Wednesday, 1 June 2016


Image copyright MARVEL COMICS

The first time The THING fought The HULK, but certainly not
the last.  Note that Hulkie has only four fingers (including his thumb)
and three toes on each hand and foot, something that JACK KIRBY
wasn't always consistent with.  (Didn't he have four toes sometimes?)
The fact that the Green Goliath was grey in his first appearance was
ignored for well-over 20 years before being retroactively adopted
into his continuity, so I wonder if the same thing will eventually
happen as regards the number of digits on each extremity?

Only time will tell I suppose.  (Or has it told already?)


libraryguy said...

I always loved the Dick Ayers inking on Kirby, it gave a three dimensional look and a softness too. Call me crazy, most people think Sinnot was the best inker.

Kid said...

Sinnott's inking probably suited Kirby's style at that time, LG, whereas Ayers' inking suited Jack's earlier style. There had been a change as JK's art became more abstract in the 'cosmic' FF adventures. I liked Ayers too (whose style in places could be reminiscent of Wood's), but I'd say Wally was the best inker Jack ever had.

libraryguy said...

Yeah when he went abstract gonzo surreal Sinnot was better, but for people and huge scary monsters Ayers fit best. As or Wood, holy smoke yes. Look at Sky Masters, wowsers, or the Challengers.

Kid said...

The Challengers stuff that Wood inked is amazing. There are some examples of it on the blog.

libraryguy said...

So true. That combo to me is the absolute best of comic art, the # 1 and #2 all time greatest comics artists. Show s my age too, LOL.

Hey Kid how's the weather across the pond? It will be 91 F today in sunny Florida.

TC said...

FWIW, I remember the Hulk having fewer than five toes on each foot in Avengers #2, but five on each on the cover of Amazing Spider-Man Annual #3. I don't know if they ever attempted an explanation, or if they just ignored it.

Also, I don't know if they ever explained the dialog change, from talking like Humphrey Bogart in a gangster to movie to talking like Johnny Weissmuller in a Tarzan movie. The X-Men's Beast went the opposite route, from colloquial American English to sounding like William F. Buckley. In both cases, it was really to keep the characters from being too much like Ben Grimm, but I don't recall any explanation in the stories themselves. Maybe some fan won a No-Prize for coming up with an explanation.

In Banner's case, I suppose they could claim that the effect of the radiation either got progressively worse or partly wore off over time.

One reason that I was more of a DC fan than Marvel fan in the Silver Age was that DC usually flatly admitted mistakes, like calling a character by the wrong name, or costumes being the wrong color, or whatever.

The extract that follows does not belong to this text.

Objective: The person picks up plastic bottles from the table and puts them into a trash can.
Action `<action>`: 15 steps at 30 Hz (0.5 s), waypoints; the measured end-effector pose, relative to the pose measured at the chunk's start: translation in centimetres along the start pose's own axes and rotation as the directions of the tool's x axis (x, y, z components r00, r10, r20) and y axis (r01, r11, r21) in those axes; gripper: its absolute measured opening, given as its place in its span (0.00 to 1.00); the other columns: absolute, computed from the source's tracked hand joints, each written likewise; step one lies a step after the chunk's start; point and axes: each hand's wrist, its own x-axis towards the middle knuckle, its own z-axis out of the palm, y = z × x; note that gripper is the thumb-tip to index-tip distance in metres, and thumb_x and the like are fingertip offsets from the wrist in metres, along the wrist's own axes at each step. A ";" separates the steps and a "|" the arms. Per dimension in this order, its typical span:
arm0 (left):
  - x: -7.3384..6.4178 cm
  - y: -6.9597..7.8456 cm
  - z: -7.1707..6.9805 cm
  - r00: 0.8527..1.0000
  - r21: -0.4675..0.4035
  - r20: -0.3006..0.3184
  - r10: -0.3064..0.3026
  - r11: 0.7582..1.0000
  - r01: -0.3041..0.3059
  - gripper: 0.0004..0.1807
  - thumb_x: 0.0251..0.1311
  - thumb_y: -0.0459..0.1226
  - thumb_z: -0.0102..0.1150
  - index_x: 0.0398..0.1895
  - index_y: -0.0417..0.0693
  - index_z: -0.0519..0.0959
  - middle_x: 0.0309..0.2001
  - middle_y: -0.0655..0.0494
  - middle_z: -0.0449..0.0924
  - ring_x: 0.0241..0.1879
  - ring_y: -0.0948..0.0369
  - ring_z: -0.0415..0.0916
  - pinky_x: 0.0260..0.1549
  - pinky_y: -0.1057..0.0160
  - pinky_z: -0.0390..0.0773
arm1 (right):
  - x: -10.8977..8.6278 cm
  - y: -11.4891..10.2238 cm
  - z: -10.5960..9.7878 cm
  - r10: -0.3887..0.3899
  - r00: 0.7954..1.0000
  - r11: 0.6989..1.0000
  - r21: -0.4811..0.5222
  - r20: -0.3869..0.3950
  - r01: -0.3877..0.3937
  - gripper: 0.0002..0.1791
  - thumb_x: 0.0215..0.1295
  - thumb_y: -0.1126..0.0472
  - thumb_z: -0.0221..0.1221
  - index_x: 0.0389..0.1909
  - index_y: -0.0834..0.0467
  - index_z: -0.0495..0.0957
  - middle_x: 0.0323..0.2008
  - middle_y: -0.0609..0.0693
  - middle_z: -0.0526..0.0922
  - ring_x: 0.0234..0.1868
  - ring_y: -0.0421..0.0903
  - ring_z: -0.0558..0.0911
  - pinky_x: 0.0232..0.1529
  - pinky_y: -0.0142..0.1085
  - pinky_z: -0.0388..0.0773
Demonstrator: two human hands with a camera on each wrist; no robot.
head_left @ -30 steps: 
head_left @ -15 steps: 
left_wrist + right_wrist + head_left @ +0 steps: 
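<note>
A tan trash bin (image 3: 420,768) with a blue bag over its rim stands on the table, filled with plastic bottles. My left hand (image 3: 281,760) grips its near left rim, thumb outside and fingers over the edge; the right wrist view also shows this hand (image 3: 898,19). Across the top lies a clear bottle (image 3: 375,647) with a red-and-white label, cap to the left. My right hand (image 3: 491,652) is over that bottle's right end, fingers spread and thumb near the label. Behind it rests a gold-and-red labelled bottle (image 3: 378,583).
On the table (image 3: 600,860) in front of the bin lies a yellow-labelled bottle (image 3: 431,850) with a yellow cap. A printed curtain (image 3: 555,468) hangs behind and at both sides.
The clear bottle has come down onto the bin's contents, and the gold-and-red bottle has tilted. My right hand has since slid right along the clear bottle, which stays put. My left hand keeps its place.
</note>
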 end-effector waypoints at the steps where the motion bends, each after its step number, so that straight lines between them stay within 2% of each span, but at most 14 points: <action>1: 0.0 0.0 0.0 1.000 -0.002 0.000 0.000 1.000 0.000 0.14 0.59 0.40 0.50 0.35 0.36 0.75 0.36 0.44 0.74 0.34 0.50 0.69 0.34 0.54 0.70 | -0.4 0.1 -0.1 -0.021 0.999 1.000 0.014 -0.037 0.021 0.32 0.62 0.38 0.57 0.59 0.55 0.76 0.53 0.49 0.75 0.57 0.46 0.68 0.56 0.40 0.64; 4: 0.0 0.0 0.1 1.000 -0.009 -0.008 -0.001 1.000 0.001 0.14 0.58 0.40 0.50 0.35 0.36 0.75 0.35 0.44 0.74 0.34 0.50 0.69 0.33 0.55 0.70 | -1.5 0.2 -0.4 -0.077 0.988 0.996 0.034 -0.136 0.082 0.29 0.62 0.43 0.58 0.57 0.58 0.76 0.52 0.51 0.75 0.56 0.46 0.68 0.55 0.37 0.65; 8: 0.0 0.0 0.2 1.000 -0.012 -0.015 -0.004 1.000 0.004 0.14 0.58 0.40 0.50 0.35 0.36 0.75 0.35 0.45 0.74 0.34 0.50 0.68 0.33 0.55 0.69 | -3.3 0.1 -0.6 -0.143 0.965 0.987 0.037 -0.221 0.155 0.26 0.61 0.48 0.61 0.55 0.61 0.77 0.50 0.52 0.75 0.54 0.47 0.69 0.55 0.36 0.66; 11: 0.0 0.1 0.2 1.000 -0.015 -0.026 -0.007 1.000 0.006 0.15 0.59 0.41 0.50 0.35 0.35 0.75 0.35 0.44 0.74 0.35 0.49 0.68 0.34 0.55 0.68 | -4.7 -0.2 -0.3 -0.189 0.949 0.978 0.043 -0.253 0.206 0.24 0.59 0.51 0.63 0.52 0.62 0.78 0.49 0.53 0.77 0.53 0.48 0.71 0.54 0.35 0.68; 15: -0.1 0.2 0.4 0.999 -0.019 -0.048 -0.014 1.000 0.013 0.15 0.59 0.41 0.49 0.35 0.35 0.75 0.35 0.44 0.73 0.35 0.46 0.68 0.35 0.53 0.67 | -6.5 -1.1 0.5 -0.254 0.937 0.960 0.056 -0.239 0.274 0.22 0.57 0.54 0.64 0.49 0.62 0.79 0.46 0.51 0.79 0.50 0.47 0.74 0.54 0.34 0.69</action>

While Marvel took an attitude of "We never make mistakes," and would invite fans to figure out solutions.

Kid said...

I couldn't give you numbers regarding the weather, LG, but it's warm and sunny. You've made me want to go and look at my Challengers Archive Editions now.


I think Marvel readily (and humorously) admitted their mistakes, TC, but they thought it was fun to give readers a chance to try and explain them away (hence the 'No-Prize'). It was a good idea to inspire reader participation. Banner's initial variation in attitude and speech was explained (to some degree) in Hulk #s 3 & 4 (which showed the causes of it), but it sort of changed again when Ditko's Hulk started appearing in Tales To Astonish.

Phil said...

I've been looking for the Sky Masters reprint book forever. They're going for $200 on eBay. So please someone reprint them.

Philip Crawley said...

I think with some of the early 60s Marvel titles they were put into production before being fully worked out and they kind of made stuff up as they went along, sticking with what seemed to work for those characters and ditching what didn't. As for the various continuity glitches I think Jack turned out so much art that he forget what he'd drawn last time every now and then. So many of his great monsters from the anthology days had varying numbers of digits and he treated the Hulk as one more giant monster. That's my take on it anyway. Agree with the inking comments too. Wally Wood (or Wallace as he preferred) seemed to elevate any of the art that he inked, ditto Tom Palmer. Really appreciated in the various reprints where the art is given better printing than its initial appearance on lesser quality paper and with the printing presses back then.

Kid said...

No doubt they'll be reprinted at some stage, Phil. Keep your eyes peeled 'though, 'cos you might see a more reasonably priced one on eBay.


I believe that's why so many photoststs of Jack's pencil art exist, PC, because Stan had pages copied to send to Jack so that he'd remember what he'd drawn in previous issues regarding characters' costumes, etc. I seem to remember reading that Jack eventually started copying pages himself, but I'm not 100% sure.